What's wanted is the full listing, reproduced exactly.

» Source data
* * * * * * *

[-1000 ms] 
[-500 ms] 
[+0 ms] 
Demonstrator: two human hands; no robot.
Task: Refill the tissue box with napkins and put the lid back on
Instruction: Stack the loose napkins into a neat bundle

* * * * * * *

» Answer to this task
[-1000 ms] 
[-500 ms] 
[+0 ms] 
Demonstrator: two human hands; no robot.
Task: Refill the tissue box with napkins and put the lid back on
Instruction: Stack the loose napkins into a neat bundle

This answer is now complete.